**Assigned task**
Please output exactly the part of the records below that opens with the line containing "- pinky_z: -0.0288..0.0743" and closes with the line containing "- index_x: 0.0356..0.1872", both lines included, and nothing else.

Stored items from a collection
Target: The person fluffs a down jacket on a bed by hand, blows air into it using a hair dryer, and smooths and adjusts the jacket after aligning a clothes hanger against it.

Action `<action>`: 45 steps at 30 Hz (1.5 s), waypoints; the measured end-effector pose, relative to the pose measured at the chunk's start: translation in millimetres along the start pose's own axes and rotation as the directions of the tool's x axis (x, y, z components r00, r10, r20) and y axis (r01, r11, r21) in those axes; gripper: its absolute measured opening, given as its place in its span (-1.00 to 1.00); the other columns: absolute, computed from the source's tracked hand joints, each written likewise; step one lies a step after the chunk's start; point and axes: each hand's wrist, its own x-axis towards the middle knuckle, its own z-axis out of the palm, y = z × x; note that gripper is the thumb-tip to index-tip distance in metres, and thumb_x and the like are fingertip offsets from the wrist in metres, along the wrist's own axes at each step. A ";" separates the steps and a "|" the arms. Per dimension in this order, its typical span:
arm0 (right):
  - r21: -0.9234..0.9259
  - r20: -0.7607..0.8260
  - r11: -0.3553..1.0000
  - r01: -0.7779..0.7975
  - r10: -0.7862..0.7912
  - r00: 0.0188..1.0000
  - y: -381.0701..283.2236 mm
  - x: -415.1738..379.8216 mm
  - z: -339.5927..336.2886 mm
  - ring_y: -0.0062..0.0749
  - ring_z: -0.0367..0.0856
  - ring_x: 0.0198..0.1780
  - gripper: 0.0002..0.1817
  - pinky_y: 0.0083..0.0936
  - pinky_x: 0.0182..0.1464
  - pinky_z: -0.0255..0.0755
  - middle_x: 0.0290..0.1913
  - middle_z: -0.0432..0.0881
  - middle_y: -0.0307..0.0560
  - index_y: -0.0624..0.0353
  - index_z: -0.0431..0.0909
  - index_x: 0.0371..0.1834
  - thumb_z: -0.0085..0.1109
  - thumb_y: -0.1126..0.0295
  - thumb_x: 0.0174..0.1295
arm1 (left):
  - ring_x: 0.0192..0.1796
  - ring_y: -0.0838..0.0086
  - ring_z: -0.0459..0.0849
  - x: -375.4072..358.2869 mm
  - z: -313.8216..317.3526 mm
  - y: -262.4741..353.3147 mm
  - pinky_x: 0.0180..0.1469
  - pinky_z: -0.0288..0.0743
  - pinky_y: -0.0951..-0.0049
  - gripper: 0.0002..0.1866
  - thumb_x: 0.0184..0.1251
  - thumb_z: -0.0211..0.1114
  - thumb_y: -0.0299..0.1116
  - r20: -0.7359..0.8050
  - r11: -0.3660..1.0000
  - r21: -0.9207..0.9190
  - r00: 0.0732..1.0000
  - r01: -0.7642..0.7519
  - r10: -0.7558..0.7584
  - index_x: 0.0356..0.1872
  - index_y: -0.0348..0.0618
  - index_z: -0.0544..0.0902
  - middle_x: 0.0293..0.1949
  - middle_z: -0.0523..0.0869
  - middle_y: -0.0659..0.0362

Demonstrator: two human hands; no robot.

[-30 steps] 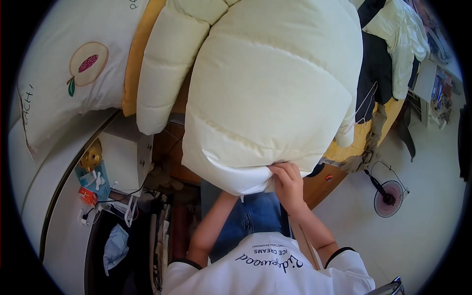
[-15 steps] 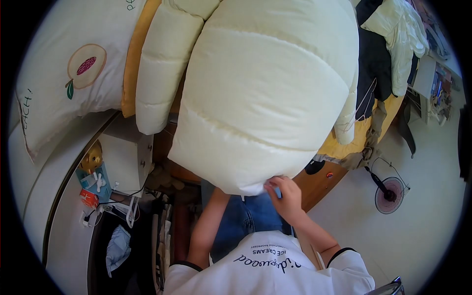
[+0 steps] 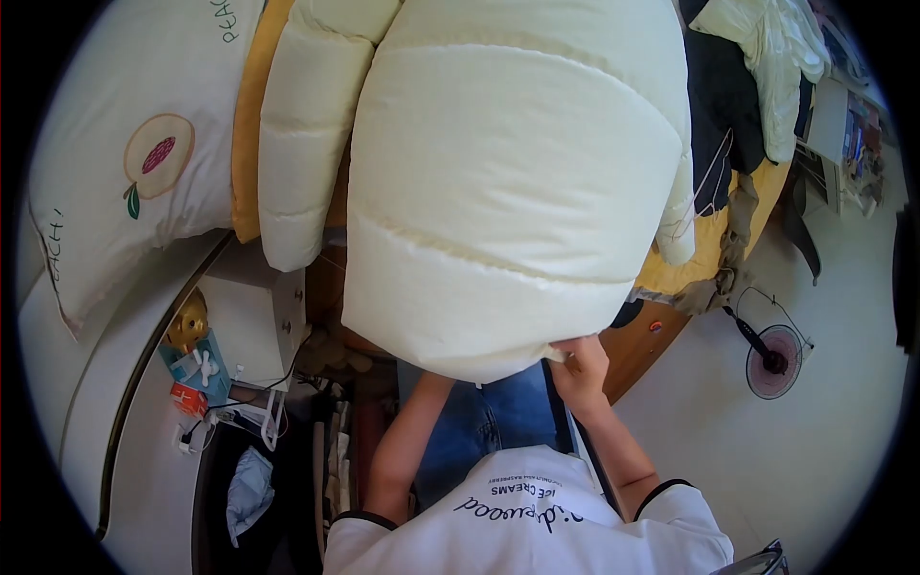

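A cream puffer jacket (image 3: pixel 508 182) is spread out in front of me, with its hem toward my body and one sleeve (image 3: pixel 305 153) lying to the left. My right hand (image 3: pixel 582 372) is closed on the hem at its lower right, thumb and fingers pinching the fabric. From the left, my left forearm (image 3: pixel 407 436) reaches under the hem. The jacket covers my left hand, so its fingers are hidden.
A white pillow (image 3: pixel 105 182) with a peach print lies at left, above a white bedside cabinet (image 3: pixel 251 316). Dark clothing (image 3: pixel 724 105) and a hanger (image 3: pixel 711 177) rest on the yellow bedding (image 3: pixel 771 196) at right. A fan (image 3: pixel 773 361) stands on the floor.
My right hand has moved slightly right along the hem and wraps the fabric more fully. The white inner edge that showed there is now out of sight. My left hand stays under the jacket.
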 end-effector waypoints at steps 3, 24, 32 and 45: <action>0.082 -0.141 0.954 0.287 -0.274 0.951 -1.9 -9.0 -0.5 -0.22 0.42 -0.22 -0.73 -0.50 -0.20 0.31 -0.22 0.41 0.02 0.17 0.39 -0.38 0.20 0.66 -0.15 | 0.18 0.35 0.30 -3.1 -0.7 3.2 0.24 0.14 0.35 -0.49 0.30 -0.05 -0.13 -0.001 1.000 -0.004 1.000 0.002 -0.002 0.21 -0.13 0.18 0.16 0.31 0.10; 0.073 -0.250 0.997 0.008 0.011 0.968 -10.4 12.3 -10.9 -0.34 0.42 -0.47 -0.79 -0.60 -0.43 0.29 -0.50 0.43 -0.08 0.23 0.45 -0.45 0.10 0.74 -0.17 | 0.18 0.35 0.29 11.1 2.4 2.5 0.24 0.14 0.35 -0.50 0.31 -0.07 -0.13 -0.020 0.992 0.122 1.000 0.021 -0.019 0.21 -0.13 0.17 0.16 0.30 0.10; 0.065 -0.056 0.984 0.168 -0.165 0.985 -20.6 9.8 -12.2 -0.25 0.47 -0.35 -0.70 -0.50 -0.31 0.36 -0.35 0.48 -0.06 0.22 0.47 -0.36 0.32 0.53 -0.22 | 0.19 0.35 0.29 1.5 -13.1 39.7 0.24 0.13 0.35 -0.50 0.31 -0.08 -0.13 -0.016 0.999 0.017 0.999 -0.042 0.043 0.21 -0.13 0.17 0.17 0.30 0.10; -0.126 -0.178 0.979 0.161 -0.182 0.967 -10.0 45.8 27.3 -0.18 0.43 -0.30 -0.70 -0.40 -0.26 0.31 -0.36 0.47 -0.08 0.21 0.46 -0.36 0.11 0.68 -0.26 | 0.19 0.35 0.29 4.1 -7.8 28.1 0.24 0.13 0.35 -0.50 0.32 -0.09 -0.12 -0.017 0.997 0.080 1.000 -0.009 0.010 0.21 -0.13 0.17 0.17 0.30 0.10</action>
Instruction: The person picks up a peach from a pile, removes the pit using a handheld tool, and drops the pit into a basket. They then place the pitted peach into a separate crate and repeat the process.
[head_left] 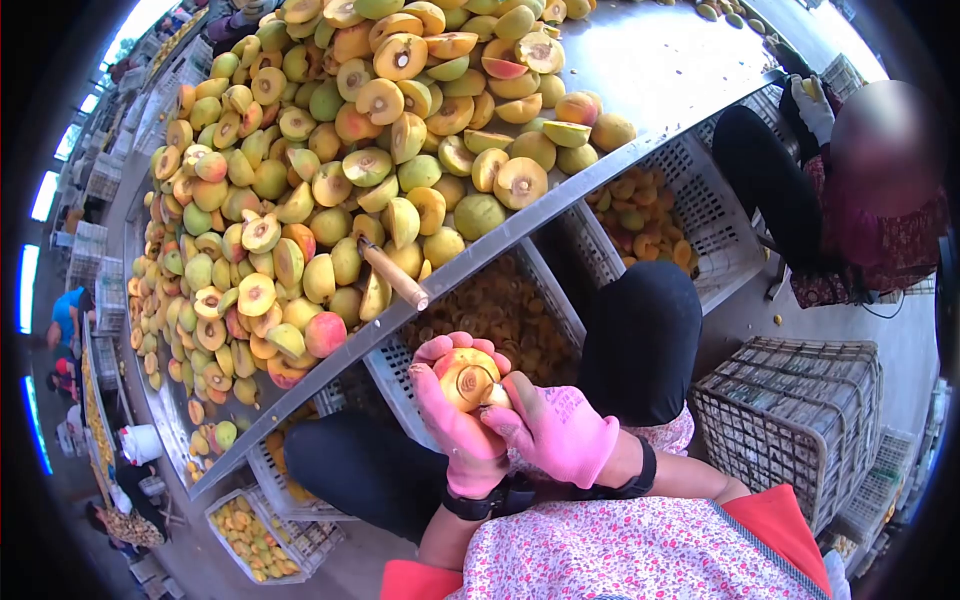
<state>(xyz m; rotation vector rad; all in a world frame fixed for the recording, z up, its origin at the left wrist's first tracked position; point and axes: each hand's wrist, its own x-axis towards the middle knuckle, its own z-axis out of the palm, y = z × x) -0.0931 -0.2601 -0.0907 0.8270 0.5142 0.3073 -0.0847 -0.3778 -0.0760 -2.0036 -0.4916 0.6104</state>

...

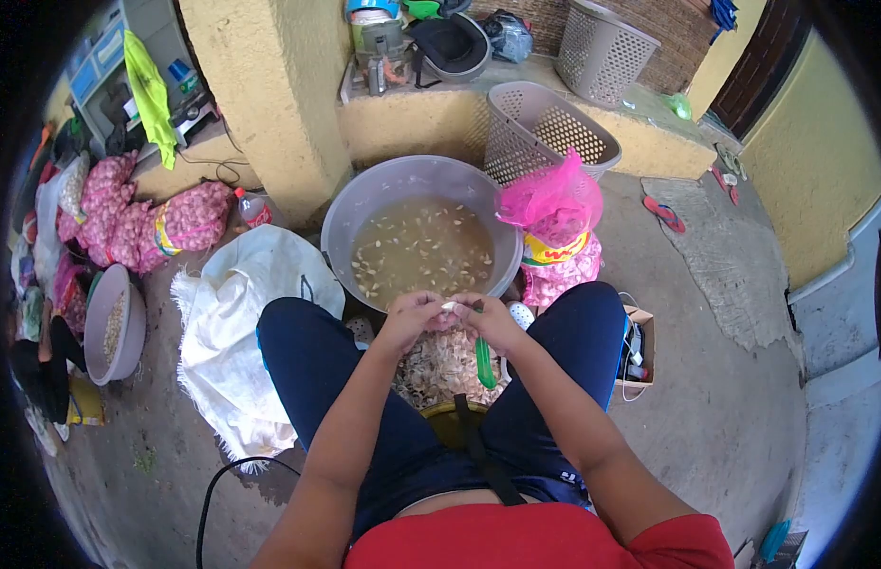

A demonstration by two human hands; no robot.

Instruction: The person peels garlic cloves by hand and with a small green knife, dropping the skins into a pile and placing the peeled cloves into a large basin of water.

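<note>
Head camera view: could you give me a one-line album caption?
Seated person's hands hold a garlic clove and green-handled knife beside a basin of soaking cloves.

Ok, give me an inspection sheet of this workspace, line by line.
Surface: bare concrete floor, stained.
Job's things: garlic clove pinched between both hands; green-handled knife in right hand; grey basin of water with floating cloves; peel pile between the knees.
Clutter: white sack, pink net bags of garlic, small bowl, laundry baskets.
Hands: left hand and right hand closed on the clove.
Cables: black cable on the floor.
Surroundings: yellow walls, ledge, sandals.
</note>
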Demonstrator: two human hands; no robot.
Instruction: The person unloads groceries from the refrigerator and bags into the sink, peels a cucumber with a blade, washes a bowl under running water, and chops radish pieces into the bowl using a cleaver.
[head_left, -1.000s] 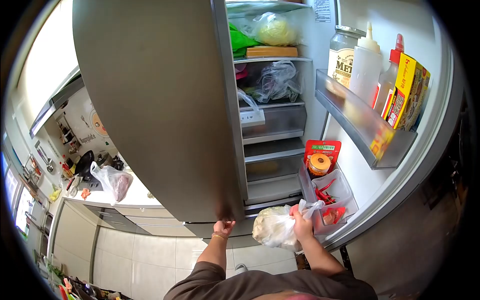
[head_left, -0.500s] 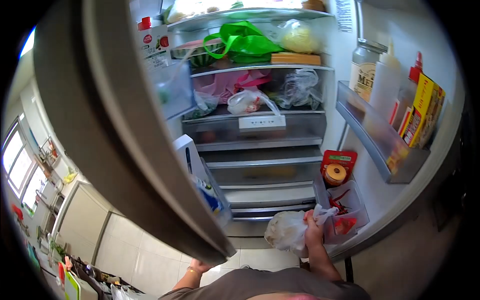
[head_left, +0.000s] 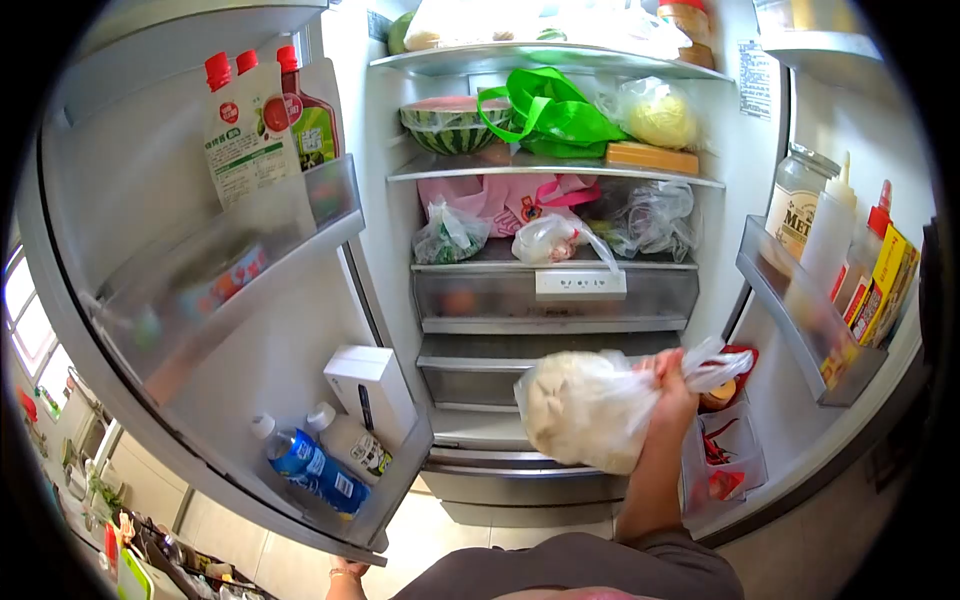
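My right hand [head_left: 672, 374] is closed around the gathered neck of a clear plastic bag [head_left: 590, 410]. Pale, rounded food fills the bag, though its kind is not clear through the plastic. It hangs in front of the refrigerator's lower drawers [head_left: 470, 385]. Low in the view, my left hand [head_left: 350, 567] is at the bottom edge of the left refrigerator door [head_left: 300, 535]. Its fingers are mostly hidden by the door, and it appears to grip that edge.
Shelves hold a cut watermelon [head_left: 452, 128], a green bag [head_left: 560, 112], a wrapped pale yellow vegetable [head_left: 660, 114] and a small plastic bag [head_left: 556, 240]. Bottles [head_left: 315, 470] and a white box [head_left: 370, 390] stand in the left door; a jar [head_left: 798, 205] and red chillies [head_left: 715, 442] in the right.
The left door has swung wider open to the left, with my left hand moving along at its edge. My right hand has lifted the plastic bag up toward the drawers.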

**The completed task**
  - pinky_z: -0.0288..0.0743
  - pinky_y: -0.0951..-0.0049
  - gripper: 0.0002..0.1866
  - thumb_x: 0.0184..0.1251
  - thumb_z: -0.0211..0.1114
  - thumb_y: -0.0299..0.1116
  - r20: -0.7359..0.8050
  - r11: -0.3660..1.0000
  - r21: -0.9207..0.9190
  - r00: 0.0732..1.0000
  - r01: -0.7642..0.7519
  - r10: -0.7558..0.7584
  - index_x: 0.0356..0.1872

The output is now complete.